*Raw data*
——

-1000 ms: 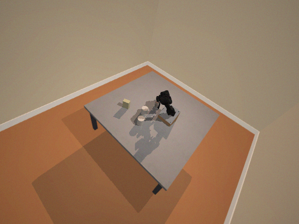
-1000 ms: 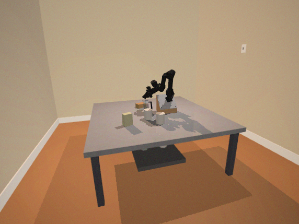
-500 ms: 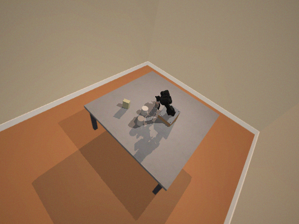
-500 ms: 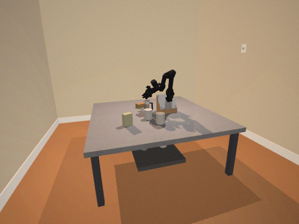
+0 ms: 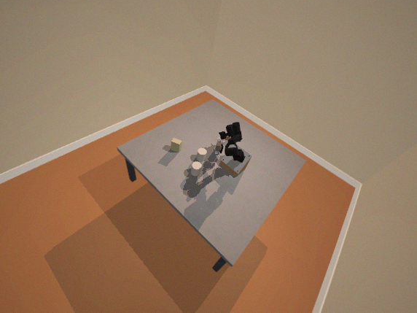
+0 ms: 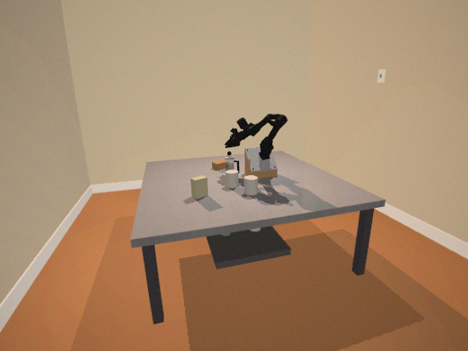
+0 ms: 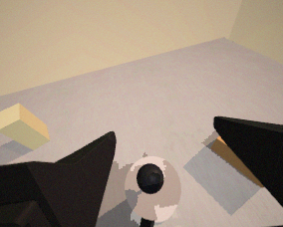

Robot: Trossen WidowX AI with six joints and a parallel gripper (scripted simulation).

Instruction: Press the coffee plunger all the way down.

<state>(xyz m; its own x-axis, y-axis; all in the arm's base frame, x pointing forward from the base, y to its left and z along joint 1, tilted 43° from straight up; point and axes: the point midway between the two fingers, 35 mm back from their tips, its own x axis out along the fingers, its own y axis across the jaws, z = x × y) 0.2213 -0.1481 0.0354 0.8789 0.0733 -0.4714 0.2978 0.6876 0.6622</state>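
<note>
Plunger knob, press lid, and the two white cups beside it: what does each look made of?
Plunger knob: black, faintly glossy ball, likely plastic; a soft highlight shows. Press lid: pale, patchy grey disc, possibly metal; too blotchy to tell. Two white cups: plain matte white cylinders, ceramic or plastic; no shine either way. The open gripper hangs above the knob, touching nothing.

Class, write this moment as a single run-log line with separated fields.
gripper: open, holding nothing | black round plunger knob: below gripper, untouched | glass coffee press: upright on grey table | phase: released
</note>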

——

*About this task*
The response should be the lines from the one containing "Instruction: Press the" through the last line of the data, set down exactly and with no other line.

*Task output*
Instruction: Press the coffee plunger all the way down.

<state>(xyz m; its own x-axis, y-axis; all in the arm's base frame, x pointing forward from the base, y to its left and z along joint 1, tilted 43° from straight up; point and axes: the point midway between the two fingers, 35 mm back from their tips, its own x axis out along the fingers, its own y axis across the jaws, z = x × y) 0.2213 -0.1481 0.0354 0.8789 0.0733 -0.4714 0.2978 0.6876 0.6622</state>
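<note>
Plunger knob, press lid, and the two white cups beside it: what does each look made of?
Plunger knob: black, faintly glossy ball, likely plastic; a soft highlight shows. Press lid: pale, patchy grey disc, possibly metal; too blotchy to tell. Two white cups: plain matte white cylinders, ceramic or plastic; no shine either way. The open gripper hangs above the knob, touching nothing.

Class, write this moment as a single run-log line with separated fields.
gripper: open, holding nothing | black round plunger knob: below gripper, untouched | glass coffee press: upright on grey table | phase: released
</note>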

There is no more to this output.